The Fuxi (Chinese: ‘伏羲’) scheduler presents a unique strategy in that it matches newly-available resources against the backlog of tasks rather than matching tasks to available resources on nodes. This technique allowed Fuxi to achieve a very high utilisation of Cluster resources, namely 95% utilisation of memory and 91% utilisation of CPU. Fuxi has been supporting Alibaba’s workload since 2009, and it scales to ca. 5k nodes (Zhang et al., 2014).

While Cluster scheduler designs have generally moved towards more parallelised solutions, as demonstrated in the next subsection, centralised architecture is still the most common approach in High-Performance Computing. Approximately half the world’s supercomputers use SLURM as their workload manager, while Moab is currently deployed on about 40% of the top 10, top 25 and top 100 on the TOP500 list (TOP500 Project, 2017).

2.2. Concurrent Scheduling

Historically, monolithic schedulers were frequently built on the premise of supporting a single ‘killer-application’ (Barroso et al., 2003). However, the workload of the data centre has become more heterogeneous as systems and a modern Cluster system runs hundreds of unique programs with distinctive resource requirements and constraints. A single code base of centralised workload manager means that it is not easy to add a variety of specialised scheduling policies. Furthermore, as workload size is increased, the time to reach a scheduling decision is progressively limited. The result of this is a restriction in the selection of scheduling algorithms to less sophisticated ones, which affects the quality of allocations. To tackle those challenges, the Cluster schedulers evolved into more parallelised designs.

2.2.1. Statically Partitioned

The solution to the numerous policies and the lack of parallelism in central schedulers was to split Cluster into specialised partitions and manage them separately. Quincy (Isard et al., 2009), a scheduler managing workload of Microsoft’s Dryad, follows this approach.

The development of an application for Dryad is modelled as a Directed Acyclic Graph (DAG) model in which the developer defines an application dataflow model and supplies subroutines to be executed at specified graph vertices. The scheduling policies and tuning parameters are specified by adjusting weights and capacities on a graph data structure. The Quincy implements a Greedy strategy.

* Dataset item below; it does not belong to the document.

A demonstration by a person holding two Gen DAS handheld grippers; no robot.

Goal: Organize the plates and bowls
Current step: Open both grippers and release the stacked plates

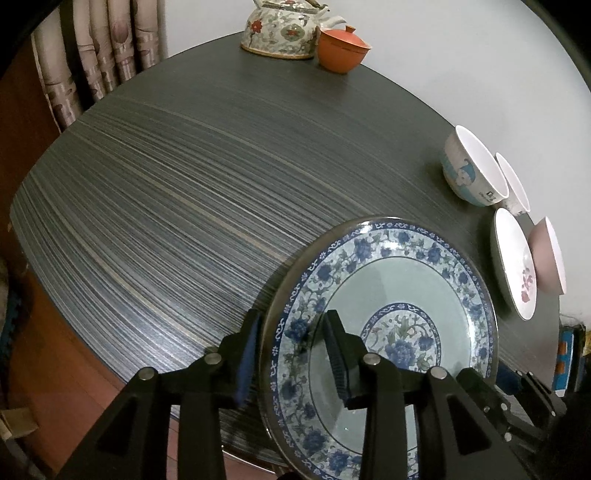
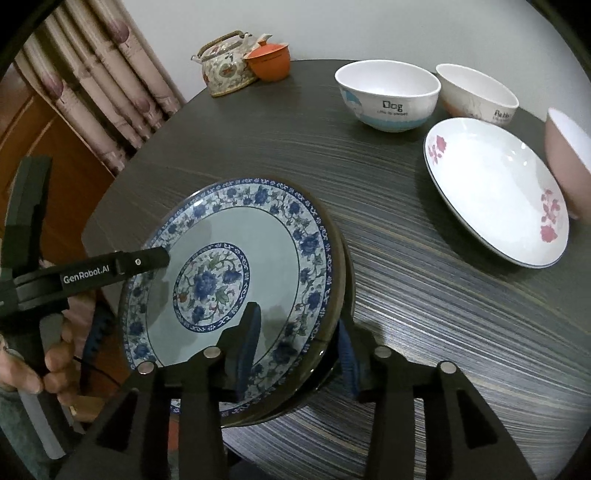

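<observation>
A blue-and-white floral plate (image 1: 391,280) (image 2: 229,229) lies at the near edge of the dark round table (image 1: 166,184). My left gripper (image 1: 293,321) straddles its left rim: one finger is outside the rim, the other over the plate's inside, and the jaws stand apart without pressing. From the right wrist view, the left gripper (image 2: 129,291) has one finger above the rim and one below. My right gripper (image 2: 298,317) straddles the plate's near right rim, open, its pads off the rim. Further right are a white plate with pink flowers (image 2: 495,192) (image 1: 513,262), a "Dog" bowl (image 2: 388,96) (image 1: 469,173), a second white bowl (image 2: 476,96) and a pink bowl (image 2: 565,155) (image 1: 546,254).
A floral teapot (image 1: 280,33) (image 2: 225,66) and an orange lidded cup (image 1: 341,48) (image 2: 269,61) stand at the table's far edge by the wall. A curtain (image 2: 110,74) and wooden furniture (image 2: 55,147) lie left of the table. A person's hand (image 2: 55,354) holds the left gripper's handle.
</observation>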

In this approach, the scheduler assumes that the currently scheduled job is the only job running on a cluster and so always selects the best node available. Tasks are run by remote daemon services which periodically update the job manager about the vertex’s execution status. A vertex might be re-executed in case of failure. If any task has failed more than a configured number of times, the entire job is marked as failed (Isard et al., 2007).

Microsoft has built several frameworks on top of Dryad, such as COSMOS (Helland and Harris, 2011) which provided SQL-like language optimised for parallel execution. COSMOS was designed to support data-driven search and advertising within the Windows Live services owned by Microsoft, such as Bing, MSN and Hotmail. It analysed user behaviours in multiple contexts, such as what people searched for, what links they clicked, what sites they visited, the browsing order, and the ads they clicked on. Although the Dryad project had several preview releases, it was ultimately dropped when Microsoft shifted its focus to the development of Hadoop.

The main criticism of the static partitioning is inflexibility – the exclusive sets of machines in a Cluster are dedicated to certain types of workload. That might result in a part of scheduler being relatively idle, while other nodes are very active. This leads to the Cluster’s fragmentation and the suboptimal utilisation of available nodes since no machine sharing is allowed.

2.2.2. Two-level Hierarchy

The solution to the inflexibility of static partitioning was to introduce two-level architecture in which a Cluster is partitioned dynamically by a central coordinator. The actual task allocations take place at the second level of architecture in one of the specialised schedulers. The first two-level scheduler was Mesos (Hindman et al., 2011), developed at the University of California (Berkeley), and is now hosted in the Apache Software Foundation. Mesos was a foundation base for other Cluster systems such as Twitter’s Aurora (Aurora, 2018) and Marathon (Mesosphere, 2018).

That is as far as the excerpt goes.